The problem –
Please return the data that follows precisely as written, but without the images.

_ _ _ _ _ _ _

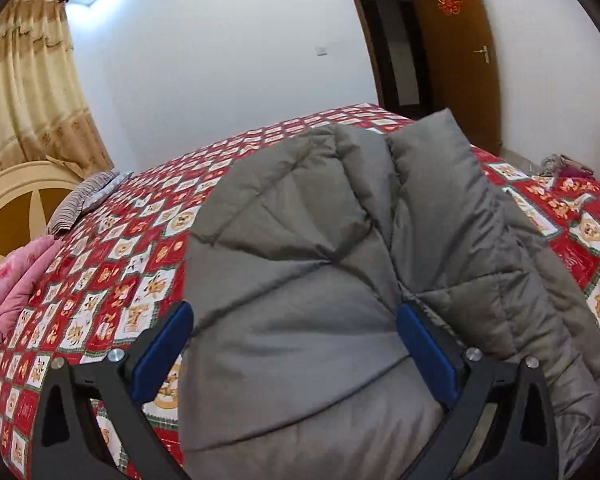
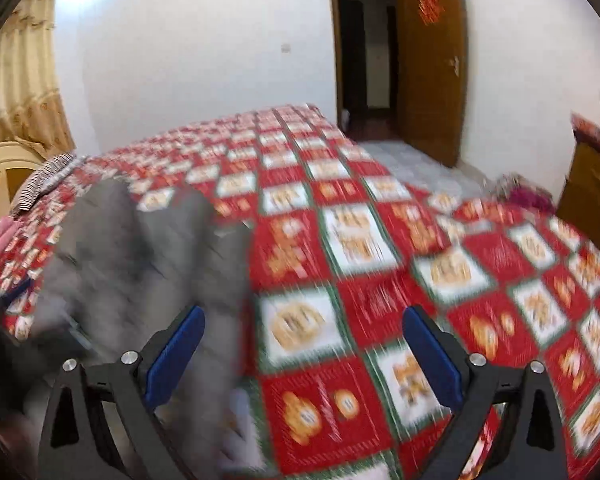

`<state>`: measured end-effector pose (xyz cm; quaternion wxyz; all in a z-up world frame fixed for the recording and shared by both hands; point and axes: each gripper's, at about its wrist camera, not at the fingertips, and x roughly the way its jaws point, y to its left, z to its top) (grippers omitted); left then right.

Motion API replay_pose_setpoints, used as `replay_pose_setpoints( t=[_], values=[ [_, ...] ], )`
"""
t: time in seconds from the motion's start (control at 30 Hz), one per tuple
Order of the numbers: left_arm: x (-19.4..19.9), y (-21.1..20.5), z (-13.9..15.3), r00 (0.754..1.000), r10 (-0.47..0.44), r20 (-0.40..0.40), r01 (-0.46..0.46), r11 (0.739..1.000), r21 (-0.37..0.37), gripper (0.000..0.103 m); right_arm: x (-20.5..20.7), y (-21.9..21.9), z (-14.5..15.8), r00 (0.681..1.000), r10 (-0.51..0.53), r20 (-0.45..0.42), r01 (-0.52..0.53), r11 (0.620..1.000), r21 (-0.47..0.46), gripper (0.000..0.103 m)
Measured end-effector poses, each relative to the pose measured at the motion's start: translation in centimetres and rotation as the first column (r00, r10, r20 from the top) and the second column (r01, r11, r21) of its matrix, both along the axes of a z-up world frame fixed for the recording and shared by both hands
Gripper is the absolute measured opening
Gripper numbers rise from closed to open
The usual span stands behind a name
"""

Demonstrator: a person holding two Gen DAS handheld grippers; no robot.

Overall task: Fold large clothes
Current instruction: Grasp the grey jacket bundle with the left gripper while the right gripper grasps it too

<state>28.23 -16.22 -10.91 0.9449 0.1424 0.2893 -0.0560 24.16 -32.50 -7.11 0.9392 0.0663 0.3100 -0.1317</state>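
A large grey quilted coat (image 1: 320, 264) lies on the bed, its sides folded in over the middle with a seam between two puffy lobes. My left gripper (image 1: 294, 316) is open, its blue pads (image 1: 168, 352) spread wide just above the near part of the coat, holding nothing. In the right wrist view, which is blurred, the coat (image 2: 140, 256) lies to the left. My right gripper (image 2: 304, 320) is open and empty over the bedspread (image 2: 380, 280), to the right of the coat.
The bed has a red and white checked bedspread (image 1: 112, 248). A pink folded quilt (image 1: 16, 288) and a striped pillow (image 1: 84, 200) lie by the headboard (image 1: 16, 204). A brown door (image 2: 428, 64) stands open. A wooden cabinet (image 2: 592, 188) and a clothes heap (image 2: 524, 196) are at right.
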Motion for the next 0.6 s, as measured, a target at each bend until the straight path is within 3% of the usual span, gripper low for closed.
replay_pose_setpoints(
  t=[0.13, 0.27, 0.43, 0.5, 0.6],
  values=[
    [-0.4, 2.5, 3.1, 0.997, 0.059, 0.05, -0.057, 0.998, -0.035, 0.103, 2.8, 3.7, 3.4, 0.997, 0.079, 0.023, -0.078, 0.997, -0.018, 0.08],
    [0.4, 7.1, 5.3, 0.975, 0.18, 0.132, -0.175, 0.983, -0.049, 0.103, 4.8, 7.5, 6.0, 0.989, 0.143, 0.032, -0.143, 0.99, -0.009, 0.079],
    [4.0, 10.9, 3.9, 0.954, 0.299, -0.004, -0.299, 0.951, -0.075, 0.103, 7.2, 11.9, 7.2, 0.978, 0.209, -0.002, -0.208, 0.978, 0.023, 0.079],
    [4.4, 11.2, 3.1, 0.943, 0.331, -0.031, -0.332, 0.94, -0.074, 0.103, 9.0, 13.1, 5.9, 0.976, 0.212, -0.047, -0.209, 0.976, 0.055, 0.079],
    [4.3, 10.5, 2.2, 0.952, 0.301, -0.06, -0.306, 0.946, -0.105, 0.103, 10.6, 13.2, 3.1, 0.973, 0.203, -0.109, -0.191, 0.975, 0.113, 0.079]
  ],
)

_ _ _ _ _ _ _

Result of this exercise –
`<state>`: measured end-effector pose (xyz cm; quaternion wxyz; all in a z-up world frame fixed for the recording and shared by both hands; point and axes: each gripper's, at about its wrist camera, not at the fingertips, and x roughly the way its jaws point, y to its left, z to its top) (grippers omitted); left then right.

Motion API replay_pose_setpoints, used as `replay_pose_setpoints( t=[_], values=[ [_, ...] ], )`
"""
t: time in seconds from the motion's start (control at 30 Hz), one per tuple
Order of the numbers: left_arm: x (-19.4..19.9), y (-21.1..20.5), z (-13.9..15.3), r00 (0.754..1.000), r10 (-0.47..0.44), r20 (-0.40..0.40), r01 (-0.46..0.46), r11 (0.739..1.000), r21 (-0.37..0.37), gripper (0.000..0.103 m); right_arm: x (-20.5..20.7), y (-21.9..21.9), z (-14.5..15.8), r00 (0.681..1.000), r10 (-0.51..0.53), r20 (-0.45..0.42), r01 (-0.52..0.53), r11 (0.620..1.000), r21 (-0.47..0.46), gripper (0.000..0.103 m)
Measured end-effector poses, each relative to the pose measured at the motion's start: translation in centimetres and rotation as the first column (r00, r10, r20 from the top) and the second column (r01, r11, r21) of its matrix, both along the axes of a z-up world frame fixed for the recording and shared by both hands
Gripper is the absolute measured opening
Gripper numbers rise from closed to open
The usual span stands behind a name
"""

Demonstrator: a person holding two Gen DAS handheld grippers; no robot.

Overall task: Fold large clothes
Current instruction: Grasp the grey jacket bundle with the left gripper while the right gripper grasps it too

<state>28.23 -16.22 -10.91 0.9449 0.1424 0.2893 -0.0560 24.16 -32.50 -7.11 0.9392 0.0663 0.3100 -0.1317</state>
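A large grey quilted coat (image 1: 320, 264) lies on the bed, its sides folded in over the middle with a seam between two puffy lobes. My left gripper (image 1: 294, 316) is open, its blue pads (image 1: 168, 352) spread wide just above the near part of the coat, holding nothing. In the right wrist view, which is blurred, the coat (image 2: 140, 256) lies to the left. My right gripper (image 2: 304, 320) is open and empty over the bedspread (image 2: 380, 280), to the right of the coat.
The bed has a red and white checked bedspread (image 1: 112, 248). A pink folded quilt (image 1: 16, 288) and a striped pillow (image 1: 84, 200) lie by the headboard (image 1: 16, 204). A brown door (image 2: 428, 64) stands open. A wooden cabinet (image 2: 592, 188) and a clothes heap (image 2: 524, 196) are at right.
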Motion for the next 0.6 s, as measured, a target at each bend until the straight path is within 3% of the usual span, gripper low for closed.
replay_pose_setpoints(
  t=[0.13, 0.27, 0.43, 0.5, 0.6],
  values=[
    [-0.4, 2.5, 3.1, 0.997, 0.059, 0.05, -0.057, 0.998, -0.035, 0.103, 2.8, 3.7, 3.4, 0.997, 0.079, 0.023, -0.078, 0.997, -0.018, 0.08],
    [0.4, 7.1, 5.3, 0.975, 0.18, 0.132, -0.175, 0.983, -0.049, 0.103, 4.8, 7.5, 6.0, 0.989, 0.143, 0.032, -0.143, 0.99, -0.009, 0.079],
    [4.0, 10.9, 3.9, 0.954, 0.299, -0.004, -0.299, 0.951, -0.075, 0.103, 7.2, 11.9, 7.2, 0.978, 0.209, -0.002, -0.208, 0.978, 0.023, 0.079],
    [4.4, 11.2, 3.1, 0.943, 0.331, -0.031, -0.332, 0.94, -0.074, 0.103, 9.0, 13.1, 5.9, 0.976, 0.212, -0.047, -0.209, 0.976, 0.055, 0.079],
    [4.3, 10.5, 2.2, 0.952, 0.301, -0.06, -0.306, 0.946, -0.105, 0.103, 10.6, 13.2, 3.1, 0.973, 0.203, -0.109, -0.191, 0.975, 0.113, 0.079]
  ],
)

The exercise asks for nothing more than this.